▶ Problem details:
Scan the material for the word "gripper", then return every line where it appears.

▶ Collected material:
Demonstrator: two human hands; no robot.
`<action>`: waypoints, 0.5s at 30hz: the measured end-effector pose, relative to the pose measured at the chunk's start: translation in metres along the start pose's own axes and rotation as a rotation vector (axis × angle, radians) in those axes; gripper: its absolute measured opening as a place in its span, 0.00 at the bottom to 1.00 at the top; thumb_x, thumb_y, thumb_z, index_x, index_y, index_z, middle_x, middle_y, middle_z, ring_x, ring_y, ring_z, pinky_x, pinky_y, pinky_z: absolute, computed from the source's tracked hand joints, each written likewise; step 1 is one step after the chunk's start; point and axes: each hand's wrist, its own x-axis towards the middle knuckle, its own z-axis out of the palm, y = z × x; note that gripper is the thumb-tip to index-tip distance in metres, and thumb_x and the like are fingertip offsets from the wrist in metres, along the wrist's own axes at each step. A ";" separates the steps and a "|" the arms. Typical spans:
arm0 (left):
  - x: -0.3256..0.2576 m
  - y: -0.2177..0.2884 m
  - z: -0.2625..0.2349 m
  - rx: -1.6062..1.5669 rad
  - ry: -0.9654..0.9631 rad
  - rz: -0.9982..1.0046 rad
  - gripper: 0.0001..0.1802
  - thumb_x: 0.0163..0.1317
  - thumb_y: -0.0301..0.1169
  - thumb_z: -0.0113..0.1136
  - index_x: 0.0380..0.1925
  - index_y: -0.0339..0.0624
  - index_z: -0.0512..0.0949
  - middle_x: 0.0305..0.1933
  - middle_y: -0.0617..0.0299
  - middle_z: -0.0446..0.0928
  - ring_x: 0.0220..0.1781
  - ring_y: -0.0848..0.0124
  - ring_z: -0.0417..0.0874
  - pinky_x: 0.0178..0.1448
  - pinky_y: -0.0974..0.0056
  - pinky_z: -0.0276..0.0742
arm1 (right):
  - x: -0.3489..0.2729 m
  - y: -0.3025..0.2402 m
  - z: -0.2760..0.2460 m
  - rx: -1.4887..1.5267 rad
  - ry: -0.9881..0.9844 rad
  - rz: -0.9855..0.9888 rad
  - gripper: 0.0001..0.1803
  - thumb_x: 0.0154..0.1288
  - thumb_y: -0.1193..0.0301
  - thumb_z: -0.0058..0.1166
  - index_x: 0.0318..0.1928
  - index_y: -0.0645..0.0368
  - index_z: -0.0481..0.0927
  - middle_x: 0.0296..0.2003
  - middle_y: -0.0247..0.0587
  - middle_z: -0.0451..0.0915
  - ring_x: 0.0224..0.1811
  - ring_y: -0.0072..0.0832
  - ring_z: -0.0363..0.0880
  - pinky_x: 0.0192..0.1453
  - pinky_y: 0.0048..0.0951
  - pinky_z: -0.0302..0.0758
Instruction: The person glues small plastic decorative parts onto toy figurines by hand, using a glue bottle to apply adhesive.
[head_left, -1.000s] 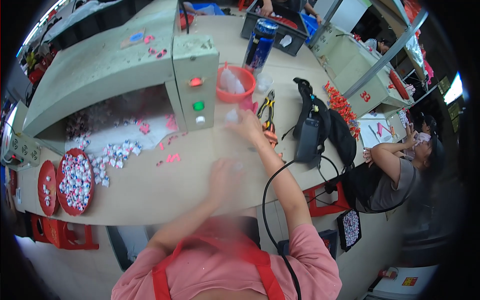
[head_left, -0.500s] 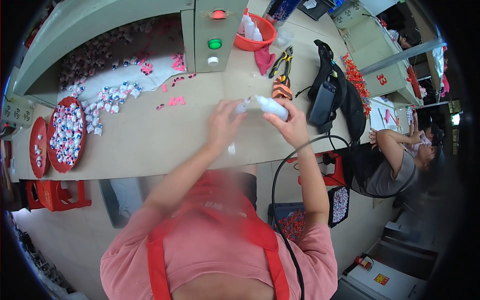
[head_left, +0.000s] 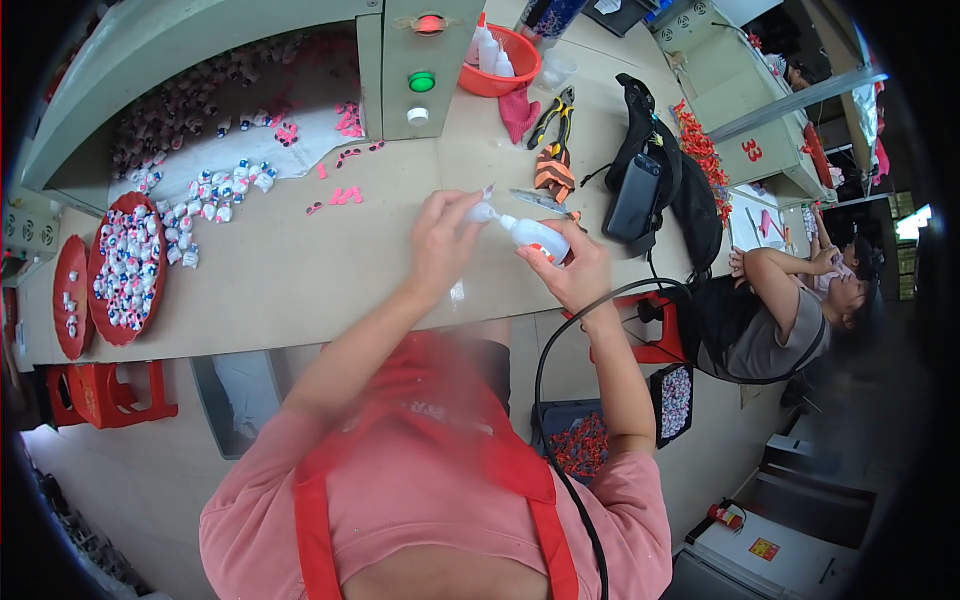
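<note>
Mid-frame, the left hand pinches a small white thing. The right hand wraps around a white bottle, tip close by. Squeezing too hard could drip on the table.

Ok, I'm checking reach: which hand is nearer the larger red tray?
Left. The left hand is to the right of the larger red tray; the right hand is farther right, holding a white bottle.
</note>
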 end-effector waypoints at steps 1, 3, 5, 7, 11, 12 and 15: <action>0.000 0.000 0.000 0.007 0.000 0.011 0.21 0.47 0.20 0.67 0.45 0.43 0.81 0.41 0.58 0.74 0.43 0.60 0.77 0.46 0.61 0.74 | 0.000 -0.001 -0.001 -0.013 -0.008 0.017 0.21 0.51 0.62 0.71 0.41 0.61 0.80 0.30 0.43 0.83 0.29 0.26 0.83 0.33 0.25 0.78; 0.000 0.001 -0.001 0.027 -0.007 0.025 0.21 0.47 0.20 0.67 0.45 0.43 0.81 0.41 0.58 0.74 0.44 0.60 0.77 0.46 0.60 0.74 | 0.002 -0.004 -0.004 -0.027 -0.019 0.034 0.21 0.51 0.62 0.71 0.41 0.61 0.81 0.29 0.43 0.83 0.28 0.27 0.83 0.33 0.25 0.78; -0.001 0.001 -0.002 0.048 -0.014 0.037 0.21 0.47 0.20 0.67 0.45 0.43 0.81 0.42 0.58 0.74 0.45 0.60 0.76 0.47 0.60 0.74 | 0.006 -0.007 -0.008 -0.101 -0.058 0.001 0.22 0.49 0.61 0.72 0.41 0.59 0.81 0.28 0.44 0.83 0.27 0.30 0.83 0.33 0.26 0.78; -0.001 0.001 -0.001 0.084 -0.061 0.079 0.21 0.46 0.19 0.66 0.44 0.43 0.81 0.43 0.58 0.74 0.47 0.59 0.76 0.49 0.59 0.74 | 0.011 -0.006 -0.011 -0.129 -0.086 -0.013 0.22 0.48 0.60 0.71 0.41 0.58 0.81 0.27 0.44 0.83 0.27 0.32 0.84 0.33 0.27 0.78; -0.004 -0.001 0.001 0.045 -0.089 0.058 0.21 0.46 0.19 0.67 0.44 0.43 0.81 0.43 0.59 0.75 0.46 0.59 0.77 0.49 0.60 0.75 | 0.021 -0.018 -0.020 -0.136 -0.129 0.038 0.21 0.49 0.60 0.70 0.40 0.57 0.81 0.27 0.44 0.83 0.27 0.34 0.84 0.33 0.29 0.78; -0.004 0.000 0.001 -0.018 -0.119 -0.008 0.21 0.48 0.17 0.66 0.45 0.41 0.81 0.43 0.59 0.75 0.45 0.63 0.78 0.47 0.63 0.77 | 0.022 -0.018 -0.020 -0.137 -0.132 0.038 0.21 0.49 0.60 0.70 0.40 0.57 0.81 0.27 0.44 0.83 0.27 0.34 0.84 0.33 0.29 0.78; -0.006 -0.002 0.002 -0.096 -0.175 -0.089 0.21 0.50 0.15 0.64 0.46 0.39 0.80 0.44 0.59 0.76 0.44 0.67 0.79 0.46 0.66 0.80 | 0.025 -0.018 -0.019 -0.084 -0.099 -0.046 0.19 0.51 0.61 0.69 0.40 0.57 0.80 0.26 0.44 0.83 0.27 0.34 0.84 0.34 0.30 0.78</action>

▶ Written answer:
`<action>`: waypoints, 0.5s at 30hz: the measured end-effector pose, relative to the pose measured at the chunk's start: translation in metres along the start pose's own axes and rotation as a rotation vector (axis × angle, radians) in those axes; gripper: its absolute measured opening as a place in its span, 0.00 at the bottom to 1.00 at the top; thumb_x, thumb_y, thumb_z, index_x, index_y, index_z, middle_x, middle_y, middle_z, ring_x, ring_y, ring_z, pinky_x, pinky_y, pinky_z: absolute, computed from the source's tracked hand joints, each written likewise; step 1 is one step after the chunk's start; point and axes: each hand's wrist, its own x-axis towards the middle knuckle, its own z-axis out of the palm, y = z × x; note that gripper is the thumb-tip to index-tip distance in metres, and thumb_x and the like are fingertip offsets from the wrist in metres, along the wrist's own axes at each step. A ";" separates the steps and a "|" the arms. Typical spans:
  - gripper: 0.0001..0.1802
  - gripper: 0.0001..0.1803

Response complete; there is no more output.